These last few months I’ve been suffering from aches and stiffness in my back and neck. No mystery as to why: although I probably spend far less time at a keyboard than I used to when I was working full time, these days instead of sitting in my nice adjustable chair with everything set up along ergonomic principles by the Safety Elves, I’ve been working at my (gasp!) laptop on a (shudder!) kitchen chair, in whatever room happens to be warmest at the time and that turns out to be the recipe for pain and suffering. Unfortunately, although I do actually have a desk and could get a chair and a separate screen and keyboard for my laptop and I could occasionally listen to my mother and sit up straight instead of hanging on the small muscles of my back, the fact is, I know I’m not going to do any of those things because the desk is currently in the coldest room of the house. Whatever I might do in the summer (and when the summer comes, could you let me know? I’ll be under the duvet with a hot water bottle and may not notice), come the winter I’ll be working in the kitchen anyway and there’s no room in there for half an office.
So an alternative was needed. I tried standing at my computer, which a lot of people swear by but I found it a bit hard on the feet and also surprisingly difficult to concentrate – my brain is conditioned to only working while I’m sitting down, it seems, which may explain a lot. I’m looking into finding an Alexander Technique teacher, but that’s a long term proposition, and my neck and back were getting worse, to the point where only a night on Babymother’s futon brought any relief, a somewhat impractical proposition given that she lives about 400 miles away.
Fortunately, my physiotherapist, who doubles as my mother, had a more practical suggestion. For the last three weeks or so I’ve been working at my computer sitting cross-legged on the floor, with the laptop at eye level on the coffee table. It’s not perfect – the keyboard is too high – but it’s better than the old arrangement. Sitting on the floor makes me sit up straight and it’s also less tempting to spend hour after hour in front of the keyboard than it is in a chair, which may, thinking about it, be how it works.

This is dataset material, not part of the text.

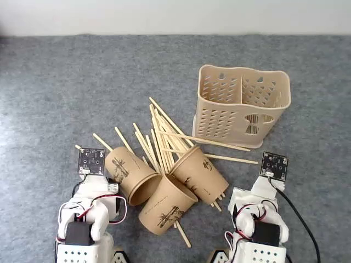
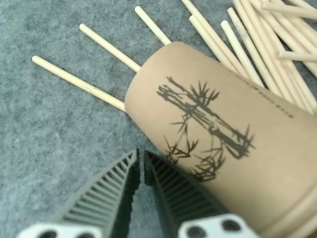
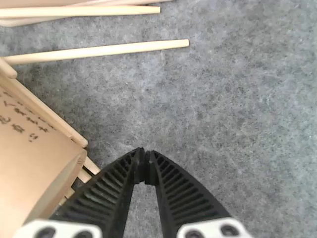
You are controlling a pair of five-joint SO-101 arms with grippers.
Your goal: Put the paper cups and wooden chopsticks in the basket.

There is one tiny flaw in the ointment. My mother assured me that after a while my knees and hips would get used to the position and that I would soon be able to spring up from the floor instead of having to straighten myself s-l-o-w-l-y a-n-d c-a-r-e-f-u-l-l-y all the time fully expecting some important part, like a leg, to fall off if I move too fast. So far, there’s no sign of this and I’m beginning to think that sitting cross-legged on the floor is one of those new tricks that my 42-year-old knees aren’t going to learn too quickly. So far, the stiffness wears off reasonably quickly although I have had a few comedy moments from trying to walk on legs that have gone to sleep. And on the whole the back thing was more worrying than the leg thing and no bits have actually fallen off to date. So I’m going to persevere with this for a little while. But I would ask you that if you’re in a position to phone me, you give me plenty of time to get to the damn thing to answer it…
Oh, and if you’ve got Safety Elves in your place of work, be nice to them and actually listen to their advice. Because it turns out they do know what they’re talking about after all.